--- Task requirements ---
This exercise calls for an exact copy of the data below.

Information supplied Start Marker

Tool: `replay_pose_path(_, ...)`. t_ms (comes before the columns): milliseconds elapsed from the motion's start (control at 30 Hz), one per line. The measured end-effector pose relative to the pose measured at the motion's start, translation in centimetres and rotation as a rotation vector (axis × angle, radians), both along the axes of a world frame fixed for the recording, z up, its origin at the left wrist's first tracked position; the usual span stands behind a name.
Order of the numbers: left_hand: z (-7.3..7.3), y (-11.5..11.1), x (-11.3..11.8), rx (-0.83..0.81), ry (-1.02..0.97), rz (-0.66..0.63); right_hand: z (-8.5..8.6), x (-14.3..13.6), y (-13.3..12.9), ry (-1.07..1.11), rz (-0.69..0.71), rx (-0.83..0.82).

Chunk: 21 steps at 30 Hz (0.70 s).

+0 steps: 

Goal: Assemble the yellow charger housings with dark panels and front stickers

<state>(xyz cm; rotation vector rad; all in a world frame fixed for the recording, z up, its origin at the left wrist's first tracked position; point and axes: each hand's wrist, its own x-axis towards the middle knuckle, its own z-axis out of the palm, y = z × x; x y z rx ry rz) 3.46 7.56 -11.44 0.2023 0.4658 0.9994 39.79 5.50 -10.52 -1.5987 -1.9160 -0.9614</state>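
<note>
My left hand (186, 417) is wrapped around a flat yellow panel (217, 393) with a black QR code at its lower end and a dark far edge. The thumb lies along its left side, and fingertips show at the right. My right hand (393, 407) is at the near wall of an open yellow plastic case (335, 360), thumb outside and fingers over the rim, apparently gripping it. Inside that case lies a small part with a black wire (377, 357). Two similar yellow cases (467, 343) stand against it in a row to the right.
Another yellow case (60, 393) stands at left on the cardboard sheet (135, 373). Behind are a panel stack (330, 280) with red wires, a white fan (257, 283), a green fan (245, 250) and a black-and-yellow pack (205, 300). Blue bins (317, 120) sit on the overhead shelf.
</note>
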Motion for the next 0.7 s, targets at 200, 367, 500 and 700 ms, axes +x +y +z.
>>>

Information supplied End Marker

--- Expected answer ---
Tool: `replay_pose_path(_, ...)`. t_ms (comes before the columns): milliseconds elapsed from the motion's start (control at 30 Hz), one per line. The measured end-effector pose relative to the pose measured at the motion's start, translation in centimetres and rotation as a rotation vector (axis × angle, radians), both along the axes of a world frame fixed for the recording, z up, its origin at the left wrist's first tracked position; the usual span stands behind a name.
Order of the numbers: left_hand: z (-7.3..7.3), y (-11.5..11.1), x (-11.3..11.8), rx (-0.83..0.81), ry (-1.02..0.97), rz (-0.66..0.63); right_hand: z (-8.5..8.6), x (-14.3..13.6), y (-13.3..12.9), ry (-1.07..1.11), rz (-0.69..0.71), rx (-0.83..0.82).

Chunk: 21 steps at 30 Hz (0.70 s).

+0 steps: 

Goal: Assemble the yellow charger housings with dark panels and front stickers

<state>(xyz cm; rotation vector rad; all in a world frame fixed for the recording, z up, its origin at the left wrist's first tracked position; point and axes: each hand's wrist, its own x-axis towards the middle knuckle, its own z-axis out of the palm, y = z × x; x y z rx ry rz) 3.46 7.56 -11.44 0.2023 0.4658 0.9994 39.79 5.50 -10.52 -1.5987 -1.9160 -0.9614</state>
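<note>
My left hand (186, 417) is wrapped around a flat yellow panel (217, 393) with a black QR code at its lower end and a dark far edge. The thumb lies along its left side, and fingertips show at the right. My right hand (393, 407) is at the near wall of an open yellow plastic case (335, 360), thumb outside and fingers over the rim, apparently gripping it. Inside that case lies a small part with a black wire (377, 357). Two similar yellow cases (467, 343) stand against it in a row to the right.
Another yellow case (60, 393) stands at left on the cardboard sheet (135, 373). Behind are a panel stack (330, 280) with red wires, a white fan (257, 283), a green fan (245, 250) and a black-and-yellow pack (205, 300). Blue bins (317, 120) sit on the overhead shelf.
</note>
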Motion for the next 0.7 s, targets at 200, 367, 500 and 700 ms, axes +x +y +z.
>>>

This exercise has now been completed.